The detection of mutations in circulating tumor DNA from cell free plasma (ctDNA) of patients with GIST has been reported before [56-60]. In this study we report on the correlation between clinical course/treatment response and the detection of the tumor-specific PDGFRA mutations in ctDNA of serially taken blood samples of these 2 patients with GIST, showing the use of mutation detection in ctDNA in plasma to monitor treatment response. In patient 1, the clinical course correlated well with the ctDNA level. However, in patient 2 the moment of progression on first line treatment was not detected in the ctDNA. According to the CT scan at 30 months (Figure 2E/F) there is one progressive nodule detected implying treatment resistance. Some lesions became larger, but have a cystic aspect what in GIST could match with treatment response. Since there is little active tumor tissue, we suggest the limited DNA shed of the progressive nodule in this phase is below the detection level of ddPCR. The following CT scan (Figure 2G/H) shows massive progression which is preceded by a detectable rise in mutant ctDNA copies. Further research has to reveal the clinical value of detectable mutant ctDNA copies.

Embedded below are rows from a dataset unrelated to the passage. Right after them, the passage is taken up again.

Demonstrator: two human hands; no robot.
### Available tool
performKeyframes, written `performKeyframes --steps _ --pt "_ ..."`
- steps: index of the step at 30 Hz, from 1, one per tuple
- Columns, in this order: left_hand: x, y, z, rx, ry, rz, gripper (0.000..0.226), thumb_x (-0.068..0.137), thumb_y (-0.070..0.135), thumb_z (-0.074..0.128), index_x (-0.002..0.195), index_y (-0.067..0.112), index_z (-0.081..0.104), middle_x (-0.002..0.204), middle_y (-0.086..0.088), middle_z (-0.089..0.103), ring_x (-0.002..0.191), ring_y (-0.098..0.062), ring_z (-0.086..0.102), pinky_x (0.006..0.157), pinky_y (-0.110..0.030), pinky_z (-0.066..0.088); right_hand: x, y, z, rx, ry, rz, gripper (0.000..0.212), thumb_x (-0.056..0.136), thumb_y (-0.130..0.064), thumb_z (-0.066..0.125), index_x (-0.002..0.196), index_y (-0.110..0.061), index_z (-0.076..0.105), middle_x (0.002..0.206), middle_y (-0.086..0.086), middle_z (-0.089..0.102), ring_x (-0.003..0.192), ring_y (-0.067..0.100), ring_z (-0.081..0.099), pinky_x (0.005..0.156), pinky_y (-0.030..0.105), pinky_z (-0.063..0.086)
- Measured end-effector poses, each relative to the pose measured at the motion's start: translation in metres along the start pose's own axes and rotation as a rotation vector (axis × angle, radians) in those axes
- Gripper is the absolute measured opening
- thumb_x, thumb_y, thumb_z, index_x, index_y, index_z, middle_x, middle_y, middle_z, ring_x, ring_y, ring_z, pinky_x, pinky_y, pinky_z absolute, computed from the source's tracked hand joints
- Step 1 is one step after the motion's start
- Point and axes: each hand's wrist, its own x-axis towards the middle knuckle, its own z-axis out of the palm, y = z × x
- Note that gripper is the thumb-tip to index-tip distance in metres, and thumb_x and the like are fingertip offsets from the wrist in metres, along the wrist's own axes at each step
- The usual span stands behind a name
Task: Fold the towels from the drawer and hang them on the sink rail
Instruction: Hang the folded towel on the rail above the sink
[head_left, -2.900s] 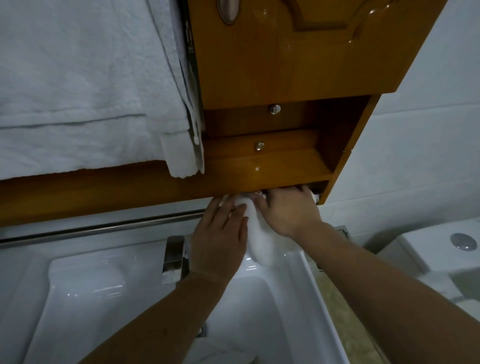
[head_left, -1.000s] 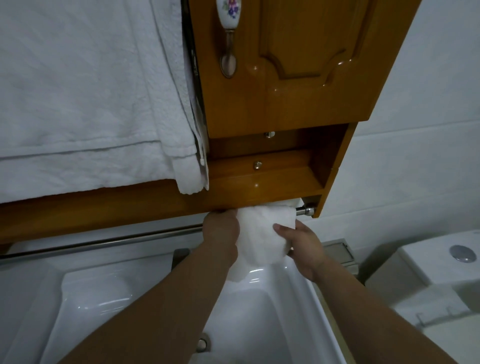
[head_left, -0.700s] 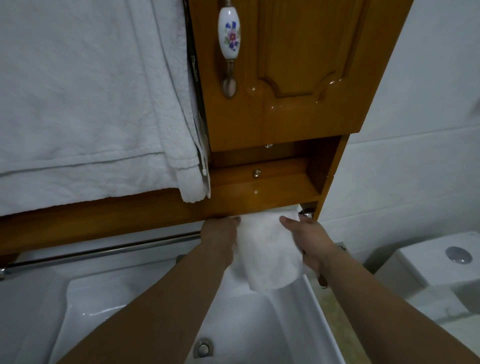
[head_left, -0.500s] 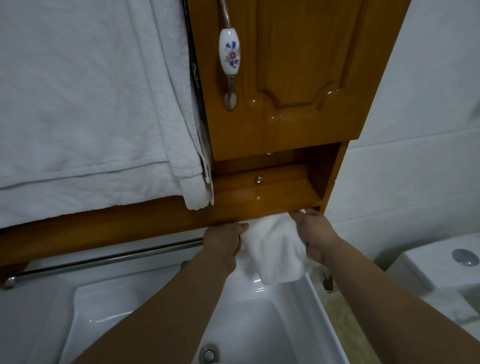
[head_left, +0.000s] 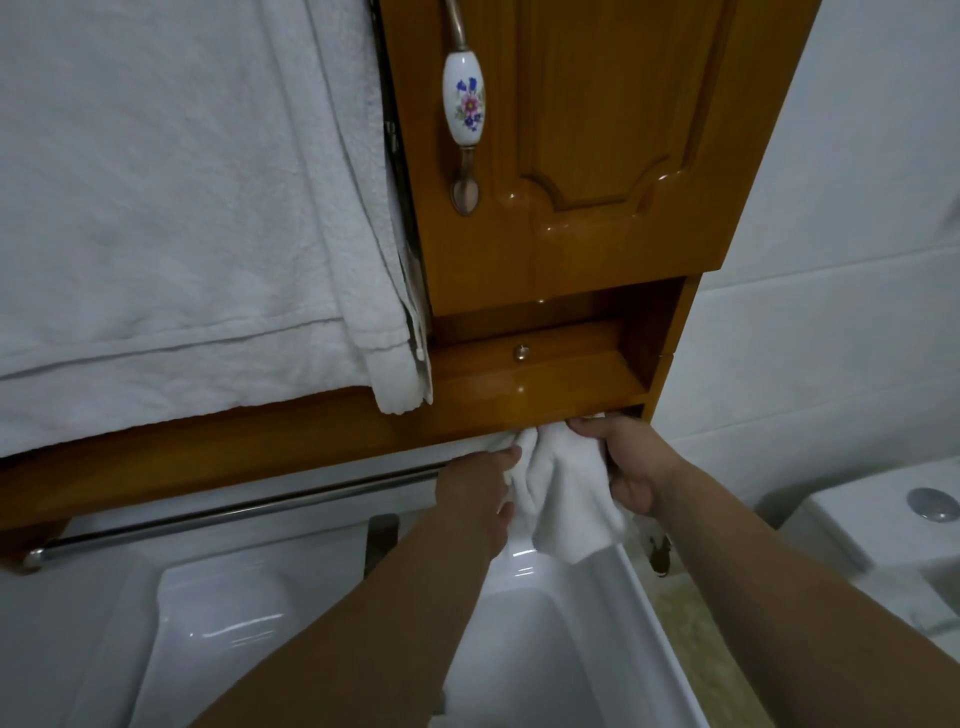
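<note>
The left hand (head_left: 475, 493) is recorded pinching the left edge of a small white terry towel (head_left: 566, 493). The right hand (head_left: 631, 467) is curled round the towel's upper right edge. The towel is held bunched between both hands, and its lower end hangs over the white ceramic sink (head_left: 545, 654) below them. A polished steel rail (head_left: 234, 512) extends leftward from the left hand. Directly above both hands an orange-brown wooden cabinet (head_left: 519, 395) is mounted. A large white towel (head_left: 182, 208) is draped above and left of the left hand.
</note>
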Motion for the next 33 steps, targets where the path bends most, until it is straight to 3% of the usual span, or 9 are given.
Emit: performKeyframes --steps 4,7,10,13,17,21,27,30,33 --pt "0.010 0.004 -0.007 0.070 0.076 0.188 0.013 0.087 0.013 0.071 0.088 0.018 0.059 0.100 -0.002 0.060 0.074 -0.015 0.055 0.081 -0.034 0.047 -0.003 -0.002 0.000 -0.171 0.142 -0.009 0.038 0.089 -0.006 0.070 0.124 -0.014 0.057 0.119 0.013 0.069 0.103 0.038 0.068 0.093 0.054 0.054" --pt "0.011 0.015 -0.013 0.062 0.178 0.310 0.019 0.088 0.011 0.070 0.104 0.011 0.060 0.093 -0.002 0.061 0.077 -0.016 0.054 0.082 -0.030 0.045 -0.006 -0.003 -0.001 -0.367 0.338 -0.119 0.026 0.084 -0.018 0.078 0.106 -0.007 0.069 0.108 0.013 0.071 0.098 0.035 0.067 0.093 0.051 0.054" --pt "0.013 0.014 -0.017 0.074 0.196 0.321 0.045 0.083 0.016 0.077 0.122 0.003 0.059 0.119 -0.015 0.064 0.106 -0.033 0.060 0.098 -0.039 0.047 -0.009 -0.002 0.001 -0.483 0.448 -0.217 0.019 0.087 -0.022 0.074 0.082 -0.004 0.070 0.090 0.014 0.071 0.088 0.035 0.065 0.086 0.049 0.054" --pt "0.012 0.007 -0.017 0.096 0.187 0.269 0.039 0.082 0.018 0.078 0.116 0.003 0.064 0.126 -0.021 0.062 0.122 -0.042 0.054 0.106 -0.050 0.043 -0.011 0.000 0.004 -0.601 0.514 -0.255 0.016 0.093 -0.024 0.065 0.095 -0.009 0.071 0.093 0.007 0.069 0.098 0.034 0.063 0.087 0.042 0.051" --pt "0.021 0.004 -0.025 0.132 0.202 0.304 0.010 0.086 0.009 0.072 0.091 0.017 0.070 0.109 -0.009 0.069 0.111 -0.033 0.062 0.104 -0.043 0.046 -0.023 0.018 0.005 -0.805 0.617 -0.374 0.027 0.099 -0.014 0.052 0.122 -0.016 0.066 0.121 0.009 0.068 0.113 0.032 0.060 0.097 0.037 0.046" --pt "0.004 -0.012 -0.016 0.254 0.290 0.559 0.025 0.090 0.004 0.062 0.087 0.028 0.067 0.093 0.005 0.063 0.100 -0.027 0.062 0.097 -0.041 0.050 -0.040 0.053 0.007 -0.865 0.700 -0.475 0.033 0.099 -0.011 0.051 0.130 -0.019 0.059 0.131 0.004 0.058 0.119 0.024 0.057 0.099 0.034 0.044" --pt "-0.019 -0.069 -0.028 0.456 0.326 0.594 0.027 0.089 0.015 0.054 0.080 0.037 0.065 0.097 0.004 0.070 0.086 -0.018 0.067 0.083 -0.039 0.058 -0.053 0.126 0.003 -1.067 0.521 -0.442 0.033 0.096 -0.011 0.054 0.126 -0.018 0.062 0.125 0.001 0.064 0.112 0.019 0.061 0.091 0.025 0.043" --pt "-0.021 -0.120 -0.060 0.673 0.407 0.624 0.024 0.091 0.012 0.055 0.091 0.034 0.065 0.104 0.009 0.068 0.093 -0.009 0.063 0.086 -0.026 0.052 -0.058 0.165 0.002 -1.155 0.348 -0.314 0.031 0.094 -0.013 0.055 0.123 -0.015 0.066 0.125 0.002 0.066 0.110 0.019 0.063 0.094 0.026 0.044" --pt "-0.004 -0.163 -0.110 0.864 0.430 0.546 0.023 0.090 0.019 0.057 0.108 0.032 0.065 0.114 0.008 0.065 0.106 -0.011 0.059 0.090 -0.024 0.047 -0.058 0.203 -0.003 -1.239 0.181 -0.142 0.032 0.096 -0.017 0.055 0.127 -0.017 0.063 0.129 0.001 0.064 0.112 0.020 0.063 0.097 0.024 0.043"
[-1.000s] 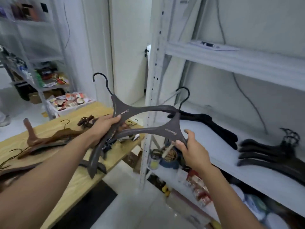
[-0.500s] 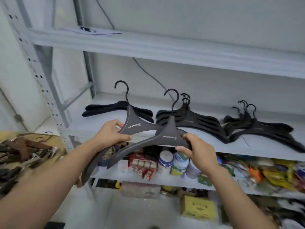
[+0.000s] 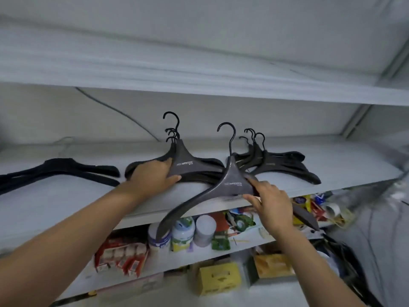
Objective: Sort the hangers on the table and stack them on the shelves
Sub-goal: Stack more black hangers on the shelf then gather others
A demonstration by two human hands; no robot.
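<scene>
Fingers on our left hand (image 3: pixel 152 176) pinch one grey hanger (image 3: pixel 184 166) onto the mid-frame stack (image 3: pixel 205 177) on the shelf (image 3: pixel 66 202); right hand (image 3: pixel 273 204) grips the second hanger (image 3: pixel 230 185), long axis sloping lower-left, just right of that stack, so probably next.

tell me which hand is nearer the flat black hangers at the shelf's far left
Left: left hand just right of the flat black hangers, right hand farther right.

left grip (image 3: pixel 152 176) — holds grey hanger (image 3: pixel 183 165) on middle stack (image 3: pixel 205 176) | right grip (image 3: pixel 272 202) — pinches second hanger (image 3: pixel 230 185) at shelf (image 3: pixel 66 202) edge
</scene>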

In conclusion, the p.M844_S847del and p.I843_D846del mutations are rare but have clinical importance since these specific mutations are associated by a response to treatment with TKIs. This report emphasizes the importance of mutational analysis of tumors and is exemplary for the implementation of personalized medicine. Mutational analysis should be performed of each primary and resistant tumor to increase the knowledge of primary and secondary resistant mutations. Mutation detection in ctDNA to assess treatment response seems feasible. We suggest to register patients with very uncommon genetic aberrations in a prospective international database to understand the tumor biology and obtain more evidence to predict treatment response and eventually contributing to the development of new targeted therapies.

GRANT SUPPORT

PAB works on a research grant provided by the Dutch Cancer Society (KWF, Alpe D’HuZes research grant RUG 2013-6355).

CONFLICTS OF INTEREST

The authors declared no conflicts of interest.